Lecture07 - nus-cs2030/2324-s2 GitHub Wiki

Programming with Contexts

In this lecture, we attempt to demonstrate the design pattern for building computation contexts by creating a Maybe context that mimics Java's Optional in handling missing values, and a Lazy context which facilitates lazy evaluation.

Computation context

A computation context is a container type that wraps one or more values. We have seen examples of computation contexts (or simple contexts) in Optional, and the ImList as a collection pipeline. Programming with contexts requires a client to manipulate the value within the context by passing functionality to the context via higher order methods. This is known as cross-barrier manipulation. Now, the client no longer directly manipulates the value in an imperative way using state-changing instructions. Rather, the client passes instructions as functionalities into the context, i.e. the client programs declaratively.
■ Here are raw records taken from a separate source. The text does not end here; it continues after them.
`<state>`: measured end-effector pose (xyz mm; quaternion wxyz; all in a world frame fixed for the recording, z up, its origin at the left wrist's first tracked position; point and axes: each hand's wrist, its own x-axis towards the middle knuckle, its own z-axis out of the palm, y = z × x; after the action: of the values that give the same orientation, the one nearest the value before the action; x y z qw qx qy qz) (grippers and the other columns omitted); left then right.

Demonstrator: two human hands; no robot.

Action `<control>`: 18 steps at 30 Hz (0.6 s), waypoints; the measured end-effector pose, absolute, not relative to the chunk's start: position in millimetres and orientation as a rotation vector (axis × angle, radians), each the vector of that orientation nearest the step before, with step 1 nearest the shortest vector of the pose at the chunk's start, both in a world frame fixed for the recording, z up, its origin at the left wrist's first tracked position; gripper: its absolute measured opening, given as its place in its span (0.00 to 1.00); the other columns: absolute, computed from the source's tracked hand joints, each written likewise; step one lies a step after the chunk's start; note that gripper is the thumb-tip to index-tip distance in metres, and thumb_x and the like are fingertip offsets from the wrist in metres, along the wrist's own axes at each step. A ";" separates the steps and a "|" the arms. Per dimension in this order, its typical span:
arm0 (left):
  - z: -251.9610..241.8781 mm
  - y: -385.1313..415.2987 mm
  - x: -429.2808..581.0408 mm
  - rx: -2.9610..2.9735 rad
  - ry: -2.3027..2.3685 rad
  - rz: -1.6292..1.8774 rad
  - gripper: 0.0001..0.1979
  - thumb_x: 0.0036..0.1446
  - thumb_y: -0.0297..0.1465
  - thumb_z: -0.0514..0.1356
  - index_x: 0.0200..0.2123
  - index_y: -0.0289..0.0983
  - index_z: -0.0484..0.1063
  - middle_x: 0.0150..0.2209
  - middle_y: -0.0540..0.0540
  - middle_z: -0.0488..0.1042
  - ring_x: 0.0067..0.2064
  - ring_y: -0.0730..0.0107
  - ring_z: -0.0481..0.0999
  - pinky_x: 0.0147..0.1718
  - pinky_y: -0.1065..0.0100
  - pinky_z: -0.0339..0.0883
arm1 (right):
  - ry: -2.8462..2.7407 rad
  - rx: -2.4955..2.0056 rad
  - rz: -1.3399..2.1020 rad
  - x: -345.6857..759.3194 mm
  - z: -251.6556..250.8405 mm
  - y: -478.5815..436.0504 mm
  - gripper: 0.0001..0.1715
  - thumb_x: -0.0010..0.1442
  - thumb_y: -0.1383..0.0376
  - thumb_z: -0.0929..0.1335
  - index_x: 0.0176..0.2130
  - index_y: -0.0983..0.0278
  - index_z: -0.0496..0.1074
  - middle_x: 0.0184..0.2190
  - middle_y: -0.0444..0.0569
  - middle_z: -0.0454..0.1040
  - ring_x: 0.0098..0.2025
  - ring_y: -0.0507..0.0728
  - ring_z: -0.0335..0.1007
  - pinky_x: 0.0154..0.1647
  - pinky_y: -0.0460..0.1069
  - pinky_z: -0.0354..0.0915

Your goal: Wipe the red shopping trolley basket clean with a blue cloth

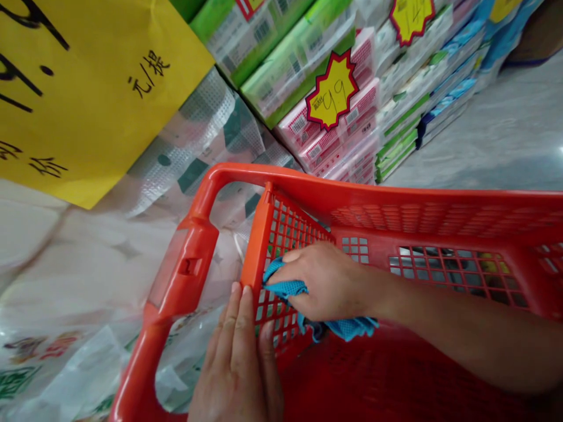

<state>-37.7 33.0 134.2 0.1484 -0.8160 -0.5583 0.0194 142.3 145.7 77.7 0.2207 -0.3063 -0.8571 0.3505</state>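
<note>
A red plastic shopping cart (422, 199) fills the lower right of the head view, its handle (176, 264) toward the left. My right hand (325, 281) reaches into the basket and grips a blue cloth (352, 328), pressing it against the grid panel (290, 228) behind the handle. Part of the cloth hangs below the palm. My left hand (241, 357) lies with straight fingers on the panel's orange top edge (257, 240), its fingertips touching it and the thumb on the inner side.
Stacked tissue packs (303, 76) in green, pink and blue stand beyond the cart. A large yellow price sign (101, 88) covers the upper left, above plastic-wrapped paper rolls (109, 252). Grey floor (497, 135) shows at the right. Star-shaped price tags (333, 91) hang on the stacks.
</note>
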 end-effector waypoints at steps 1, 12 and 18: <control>133.7 33.3 -37.8 -2.338 -1.598 0.043 0.30 0.69 0.34 0.48 0.71 0.35 0.48 0.66 0.33 0.65 0.63 0.52 0.72 0.54 0.52 0.76 | -2.386 -0.832 0.960 139.6 75.9 141.8 0.13 0.60 0.65 0.65 0.43 0.60 0.77 0.40 0.47 0.77 0.36 0.54 0.73 0.32 0.48 0.62; 128.6 31.6 -39.3 -2.338 -1.576 -0.156 0.29 0.68 0.32 0.51 0.70 0.37 0.53 0.64 0.38 0.68 0.61 0.56 0.73 0.54 0.56 0.76 | -2.505 -0.912 0.975 136.1 84.7 137.2 0.19 0.61 0.64 0.65 0.52 0.59 0.73 0.44 0.49 0.77 0.38 0.58 0.75 0.32 0.50 0.63; 137.8 26.6 -30.4 -2.327 -1.804 -0.168 0.28 0.69 0.33 0.50 0.70 0.41 0.52 0.66 0.41 0.66 0.63 0.56 0.71 0.57 0.54 0.74 | -2.473 -0.789 1.108 148.2 86.2 143.4 0.09 0.60 0.66 0.66 0.35 0.62 0.76 0.33 0.47 0.77 0.36 0.54 0.72 0.34 0.47 0.59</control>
<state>-30.4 26.6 137.8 0.0962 -0.7854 -0.6089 -0.0568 148.2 143.4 86.2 0.1590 -0.2760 -0.8651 0.3874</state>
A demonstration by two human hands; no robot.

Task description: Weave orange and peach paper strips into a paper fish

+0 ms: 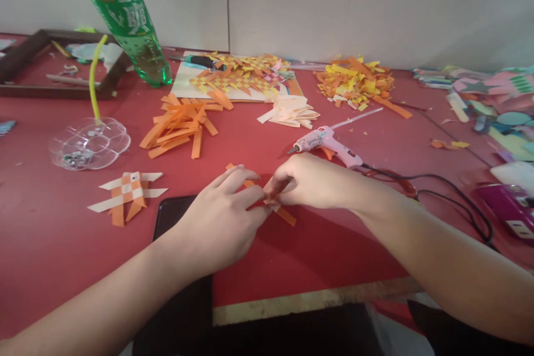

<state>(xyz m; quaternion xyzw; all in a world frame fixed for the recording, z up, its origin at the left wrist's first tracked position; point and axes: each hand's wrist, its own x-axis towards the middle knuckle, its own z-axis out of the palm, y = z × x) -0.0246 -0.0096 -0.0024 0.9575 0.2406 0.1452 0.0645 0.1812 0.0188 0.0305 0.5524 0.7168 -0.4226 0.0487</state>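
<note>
My left hand (pixel 227 219) and my right hand (pixel 306 182) meet over the red table. Between their fingertips is a small piece of orange and cream paper strips (pixel 286 216), mostly covered by the fingers; both hands pinch it. A woven orange and white paper fish (pixel 132 192) with a googly eye lies to the left. Behind the hands are a pile of orange strips (pixel 179 125) and a pile of cream strips (pixel 292 111). A pink glue gun (pixel 327 142) rests just beyond my right hand.
A green bottle (pixel 125 22) leans at the back left near a dark frame (pixel 41 90) and a clear flower-shaped dish (pixel 102 144). Yellow scraps (pixel 354 80) lie behind. A black cable (pixel 450 181) runs right. A black phone-like object (pixel 171 214) lies by my left wrist.
</note>
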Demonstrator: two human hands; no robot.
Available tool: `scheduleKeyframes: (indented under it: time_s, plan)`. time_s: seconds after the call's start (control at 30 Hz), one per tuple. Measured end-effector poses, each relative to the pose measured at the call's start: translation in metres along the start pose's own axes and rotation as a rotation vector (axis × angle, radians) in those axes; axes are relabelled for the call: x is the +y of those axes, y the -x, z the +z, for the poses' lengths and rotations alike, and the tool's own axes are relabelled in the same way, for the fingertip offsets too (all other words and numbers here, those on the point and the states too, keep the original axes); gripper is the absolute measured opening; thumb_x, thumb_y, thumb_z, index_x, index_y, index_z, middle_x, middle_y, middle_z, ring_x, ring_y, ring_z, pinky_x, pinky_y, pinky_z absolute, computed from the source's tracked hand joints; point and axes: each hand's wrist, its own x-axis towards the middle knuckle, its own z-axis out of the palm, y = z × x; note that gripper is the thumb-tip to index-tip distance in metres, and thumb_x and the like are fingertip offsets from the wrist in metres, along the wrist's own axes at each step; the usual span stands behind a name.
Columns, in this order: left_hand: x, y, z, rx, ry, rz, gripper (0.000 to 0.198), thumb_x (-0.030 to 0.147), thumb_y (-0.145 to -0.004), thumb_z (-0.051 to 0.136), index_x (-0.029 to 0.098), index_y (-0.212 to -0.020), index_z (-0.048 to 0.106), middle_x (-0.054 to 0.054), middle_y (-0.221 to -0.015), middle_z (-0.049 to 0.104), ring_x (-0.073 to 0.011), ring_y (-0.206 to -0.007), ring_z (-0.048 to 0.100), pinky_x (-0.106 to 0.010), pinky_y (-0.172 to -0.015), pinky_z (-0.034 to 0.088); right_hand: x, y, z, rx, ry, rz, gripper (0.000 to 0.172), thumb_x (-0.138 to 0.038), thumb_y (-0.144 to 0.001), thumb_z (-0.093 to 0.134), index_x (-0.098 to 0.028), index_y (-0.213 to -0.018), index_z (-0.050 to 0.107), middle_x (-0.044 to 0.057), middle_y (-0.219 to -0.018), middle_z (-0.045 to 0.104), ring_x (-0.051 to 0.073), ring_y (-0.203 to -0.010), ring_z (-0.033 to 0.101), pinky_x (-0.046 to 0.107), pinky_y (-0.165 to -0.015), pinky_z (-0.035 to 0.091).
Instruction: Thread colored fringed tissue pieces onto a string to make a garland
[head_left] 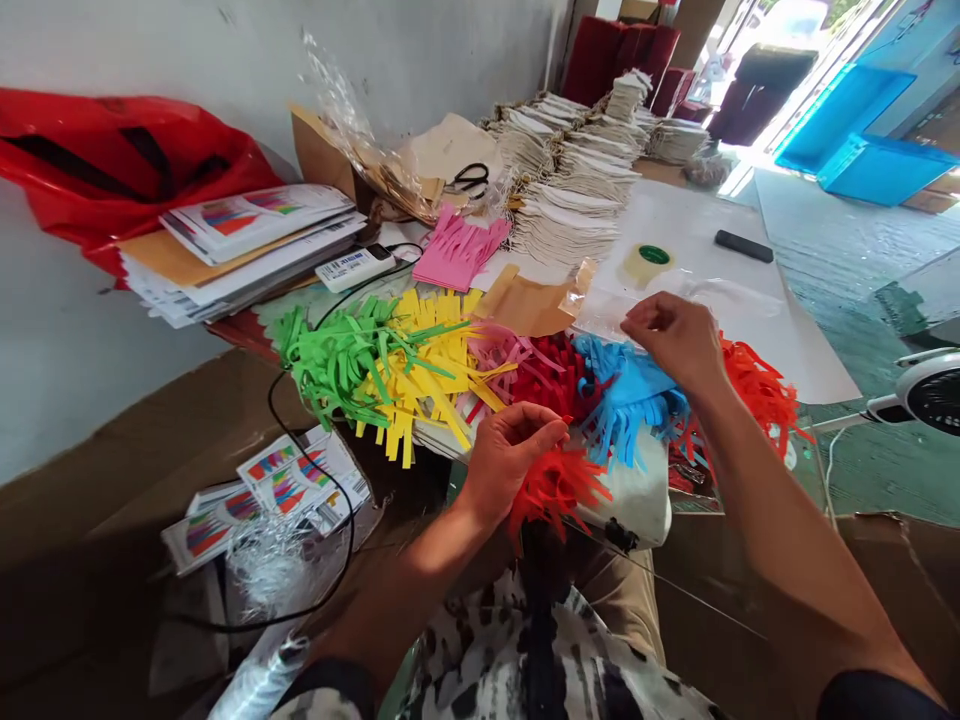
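Apparently handling one red strip bunch (556, 490): pinched near its top in left hand (501, 458), hanging on near side of blue strips (634, 395). Holding right hand (679, 340) above the blue, with fingertips nearly together; can't tell if gripping anything thin. Probably calls for firm pinch next. Can't make out contents of red bag (217, 140), left, or blue bin (885, 168), far right.

On the table (251, 338), fringed paper strips run along the near edge: green (337, 355) and yellow (431, 345) at eight o'clock, dark red (549, 375) at six, blue (626, 380) at five, orange-red (761, 395) at four. Printed papers (240, 245) lie at nine, pink paper (459, 250) at ten, and stacks (577, 200) of white pieces at one. A white sheet (690, 220) covers three o'clock.
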Motion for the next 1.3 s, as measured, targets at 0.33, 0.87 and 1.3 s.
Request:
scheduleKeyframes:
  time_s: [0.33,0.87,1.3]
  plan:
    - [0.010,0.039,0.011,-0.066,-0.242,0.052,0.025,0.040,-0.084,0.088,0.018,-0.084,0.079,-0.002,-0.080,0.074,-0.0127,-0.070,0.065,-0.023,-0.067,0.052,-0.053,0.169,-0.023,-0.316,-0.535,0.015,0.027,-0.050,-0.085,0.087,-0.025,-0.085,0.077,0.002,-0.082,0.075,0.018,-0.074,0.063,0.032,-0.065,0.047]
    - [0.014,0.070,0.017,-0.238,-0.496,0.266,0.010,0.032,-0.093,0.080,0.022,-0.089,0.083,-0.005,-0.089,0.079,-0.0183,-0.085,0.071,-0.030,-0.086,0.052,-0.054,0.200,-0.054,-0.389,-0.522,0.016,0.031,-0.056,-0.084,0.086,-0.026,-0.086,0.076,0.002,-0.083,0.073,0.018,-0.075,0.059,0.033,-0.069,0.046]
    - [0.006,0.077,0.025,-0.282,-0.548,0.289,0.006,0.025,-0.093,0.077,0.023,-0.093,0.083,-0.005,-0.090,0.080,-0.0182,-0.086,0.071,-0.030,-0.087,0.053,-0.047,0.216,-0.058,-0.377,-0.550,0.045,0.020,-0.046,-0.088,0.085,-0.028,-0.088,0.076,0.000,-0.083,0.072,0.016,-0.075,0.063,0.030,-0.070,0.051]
Wrapping a value in a context

A context must first provide some way to wrap a given value (or values) within the context. This is done via static factory methods. For the Maybe (or Optional) class, we have the of and empty methods:

class Maybe<T> { // new Maybe<Integer>(..) binds T (of class scope) to Integer
    private final T value;

    private Maybe(T value) {
        this.value = value;
    }

    static <T> Maybe<T> of(T value) { // Maybe.<Integer>of(1) binds T (of method scope) to Integer
        return new Maybe<T>(value);
    }

    static <T> Maybe<T> empty() {
        return new Maybe<T>(null);
    }
}

Notice that there is an explicit <T> declaration for each factory method. This declaration is necessary to allow for bindings such as Maybe.<Integer>of(1). In this case, since no Maybe object is created before calling the factory method, the Integer type is bound to the generic declaration T in the method (not the class). In contrast, calling new Maybe<Integer>(1), will bind Integer to the T declared with class scope.
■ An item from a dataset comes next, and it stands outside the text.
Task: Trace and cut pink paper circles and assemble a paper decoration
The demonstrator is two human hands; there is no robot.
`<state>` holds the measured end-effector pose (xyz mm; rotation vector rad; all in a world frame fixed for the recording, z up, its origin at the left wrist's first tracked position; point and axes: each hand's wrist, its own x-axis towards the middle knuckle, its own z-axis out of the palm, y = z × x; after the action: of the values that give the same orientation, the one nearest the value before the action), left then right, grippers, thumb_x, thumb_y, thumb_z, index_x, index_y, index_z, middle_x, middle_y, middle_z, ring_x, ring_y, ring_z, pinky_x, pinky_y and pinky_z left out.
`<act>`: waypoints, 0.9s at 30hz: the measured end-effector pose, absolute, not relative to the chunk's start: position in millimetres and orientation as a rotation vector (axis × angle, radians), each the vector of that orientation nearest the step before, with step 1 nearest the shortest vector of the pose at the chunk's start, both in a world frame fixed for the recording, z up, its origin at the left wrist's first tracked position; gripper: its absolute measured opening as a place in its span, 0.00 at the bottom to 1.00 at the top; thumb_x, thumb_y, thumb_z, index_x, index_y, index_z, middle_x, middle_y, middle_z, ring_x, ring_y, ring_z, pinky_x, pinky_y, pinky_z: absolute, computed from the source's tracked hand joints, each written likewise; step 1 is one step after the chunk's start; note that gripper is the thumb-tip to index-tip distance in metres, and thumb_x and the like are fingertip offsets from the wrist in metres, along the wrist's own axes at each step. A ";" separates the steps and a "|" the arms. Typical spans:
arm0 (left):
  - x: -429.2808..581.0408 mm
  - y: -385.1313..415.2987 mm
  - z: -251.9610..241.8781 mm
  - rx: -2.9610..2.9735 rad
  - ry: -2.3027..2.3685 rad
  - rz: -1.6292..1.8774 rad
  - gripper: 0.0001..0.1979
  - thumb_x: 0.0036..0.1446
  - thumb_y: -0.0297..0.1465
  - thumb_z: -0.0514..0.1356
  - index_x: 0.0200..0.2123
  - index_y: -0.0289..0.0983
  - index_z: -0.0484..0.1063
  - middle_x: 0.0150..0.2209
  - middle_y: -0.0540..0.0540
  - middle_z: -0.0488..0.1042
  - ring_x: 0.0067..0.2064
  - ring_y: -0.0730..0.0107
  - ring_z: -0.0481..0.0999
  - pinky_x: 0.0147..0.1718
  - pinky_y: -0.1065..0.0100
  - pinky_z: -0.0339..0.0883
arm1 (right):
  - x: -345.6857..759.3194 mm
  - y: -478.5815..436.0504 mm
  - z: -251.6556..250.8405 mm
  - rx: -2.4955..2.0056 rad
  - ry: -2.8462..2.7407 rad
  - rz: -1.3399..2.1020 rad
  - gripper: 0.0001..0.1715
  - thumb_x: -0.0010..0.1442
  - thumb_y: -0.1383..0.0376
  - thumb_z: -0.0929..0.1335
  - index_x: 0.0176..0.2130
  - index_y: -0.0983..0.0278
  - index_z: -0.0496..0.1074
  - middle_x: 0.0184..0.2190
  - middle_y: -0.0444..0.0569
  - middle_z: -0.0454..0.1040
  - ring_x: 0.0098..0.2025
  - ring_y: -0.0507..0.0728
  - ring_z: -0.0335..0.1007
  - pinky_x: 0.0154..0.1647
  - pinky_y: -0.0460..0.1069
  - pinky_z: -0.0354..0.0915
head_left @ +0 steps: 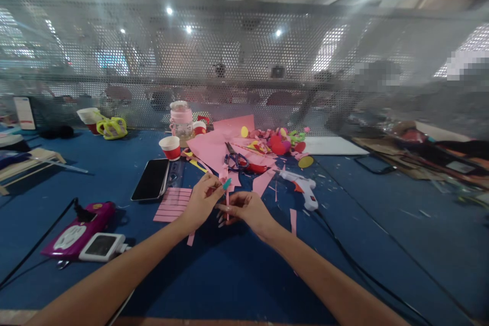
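Note:
My left hand (204, 198) is closed in a pinch at the upper end of a narrow pink paper strip (228, 198). At its thumb tip is a small teal piece (227, 183); I cannot tell whether this is a nail or a scrap. Lower down, my right hand (246, 209) grips the same strip between thumb and fingers, the strip standing roughly upright. Beside the left wrist lies a ruled pink sheet (172, 205). Just beyond the hands, dark-handled scissors (236, 159) rest on larger pink paper sheets (206, 148).
A white glue gun (303, 187) with a trailing cord lies right. A phone (151, 179), paper cup (170, 148), jar (181, 121) and purple power strip (78, 234) stand left. Colourful paper cutouts (280, 143) are heaped behind, before a perforated metal screen (237, 61).

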<state>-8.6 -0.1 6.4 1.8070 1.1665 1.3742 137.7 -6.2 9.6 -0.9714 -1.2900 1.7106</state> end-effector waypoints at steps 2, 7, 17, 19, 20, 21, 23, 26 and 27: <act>-7.7 0.1 6.3 1.801 1.163 1.370 0.10 0.55 0.32 0.53 0.23 0.36 0.62 0.29 0.50 0.61 0.33 0.73 0.63 0.34 0.70 0.58 | 137.9 -6.2 9.1 -0.959 -1.288 1.713 0.20 0.31 0.59 0.76 0.23 0.69 0.71 0.18 0.44 0.73 0.20 0.51 0.70 0.23 0.47 0.69; -6.3 0.3 5.4 1.780 1.183 1.357 0.11 0.55 0.33 0.53 0.22 0.36 0.62 0.28 0.51 0.61 0.32 0.74 0.62 0.34 0.70 0.58 | 137.9 -5.7 8.0 -0.946 -1.294 1.719 0.20 0.31 0.58 0.76 0.23 0.68 0.71 0.19 0.44 0.73 0.20 0.51 0.70 0.23 0.46 0.69; -6.0 1.3 3.6 1.720 1.179 1.344 0.11 0.55 0.34 0.53 0.23 0.36 0.62 0.27 0.52 0.60 0.31 0.75 0.62 0.32 0.71 0.59 | 137.0 -7.1 9.9 -0.940 -1.276 1.713 0.20 0.32 0.58 0.76 0.24 0.68 0.72 0.20 0.45 0.74 0.21 0.51 0.70 0.24 0.46 0.69; -6.4 1.5 4.3 1.729 1.174 1.337 0.11 0.55 0.34 0.53 0.22 0.36 0.62 0.26 0.52 0.59 0.30 0.75 0.62 0.32 0.72 0.58 | 137.0 -7.6 11.1 -0.941 -1.278 1.708 0.19 0.32 0.59 0.76 0.24 0.68 0.72 0.19 0.45 0.74 0.21 0.50 0.69 0.24 0.46 0.69; -6.9 1.7 4.8 1.729 1.165 1.325 0.11 0.55 0.34 0.53 0.22 0.36 0.61 0.26 0.52 0.59 0.30 0.75 0.61 0.32 0.72 0.58 | 137.1 -7.8 11.7 -0.944 -1.278 1.708 0.19 0.32 0.59 0.76 0.24 0.68 0.72 0.19 0.44 0.73 0.21 0.50 0.69 0.24 0.45 0.69; -7.7 2.1 5.3 1.730 1.154 1.310 0.12 0.55 0.34 0.52 0.22 0.36 0.61 0.26 0.52 0.59 0.30 0.75 0.61 0.32 0.72 0.57 | 137.3 -7.8 12.4 -0.949 -1.276 1.708 0.19 0.32 0.59 0.76 0.23 0.68 0.73 0.19 0.44 0.73 0.20 0.50 0.69 0.24 0.45 0.69; -10.3 3.4 5.8 1.755 1.136 1.285 0.12 0.57 0.34 0.51 0.23 0.36 0.62 0.26 0.52 0.59 0.30 0.74 0.62 0.32 0.71 0.57 | 138.0 -7.7 13.9 -0.960 -1.269 1.719 0.18 0.32 0.59 0.76 0.23 0.68 0.73 0.19 0.45 0.73 0.20 0.49 0.69 0.24 0.45 0.69; -15.2 6.9 4.5 1.813 1.152 1.293 0.13 0.58 0.35 0.48 0.25 0.36 0.63 0.28 0.50 0.61 0.32 0.73 0.62 0.33 0.70 0.58 | 139.4 -6.9 15.8 -0.969 -1.247 1.734 0.18 0.34 0.60 0.76 0.26 0.68 0.74 0.20 0.45 0.74 0.21 0.49 0.69 0.23 0.44 0.68; -16.5 8.2 3.7 1.819 1.167 1.294 0.13 0.58 0.36 0.48 0.26 0.36 0.64 0.29 0.50 0.62 0.32 0.73 0.62 0.33 0.70 0.58 | 139.9 -6.5 16.0 -0.965 -1.241 1.733 0.17 0.35 0.60 0.76 0.26 0.68 0.75 0.20 0.46 0.74 0.21 0.49 0.70 0.24 0.44 0.68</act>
<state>-16.5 8.2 3.7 1.8190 1.1674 1.2939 139.9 -6.5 16.0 -0.9651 -1.2411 1.7333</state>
Next we write some helper methods to assist with defining the rest of the Maybe class.

private boolean isEmpty() {
    return this.value == null;
}

private boolean isPresent() {
    return !this.isEmpty();
}

private T get() {
    return this.value;
}

Unlike Optional, we declare the above methods with the private modifier. This will make sure that a client of Maybe does not look at or fetch the value from the container in order to perform imperative operations on it. Indeed, this is what many students try to do in Optional; we desire to maintain the context for as long as possible and at no time should we prematurely expose the value until the very end of the computation.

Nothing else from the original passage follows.